→ **WHAT THE TASK ASKS**
Tell how many lines in the data contain the string "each", using a single number as the whole reply.

→ **SUPPLIED INFORMATION**

§

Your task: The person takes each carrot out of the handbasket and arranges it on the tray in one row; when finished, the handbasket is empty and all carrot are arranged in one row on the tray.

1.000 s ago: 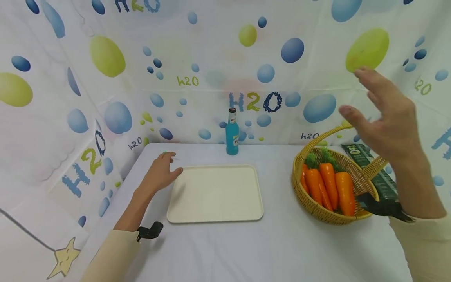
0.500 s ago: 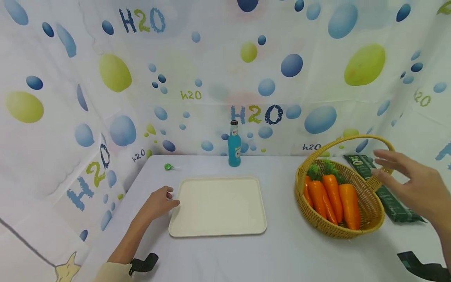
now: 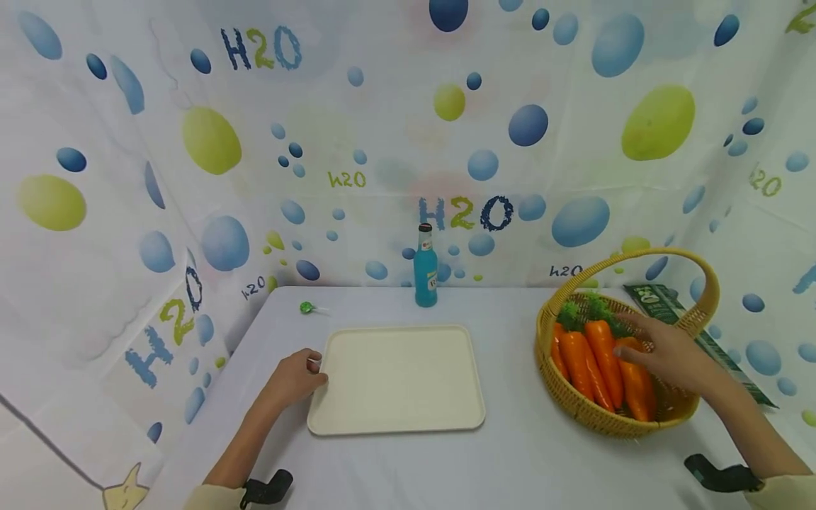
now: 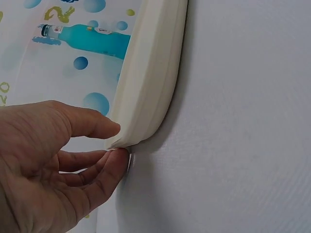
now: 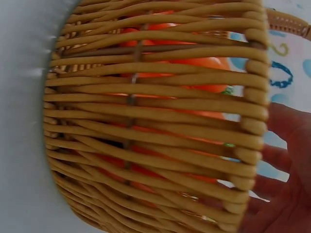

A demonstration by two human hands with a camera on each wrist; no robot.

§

→ **EXPECTED ANSWER**
2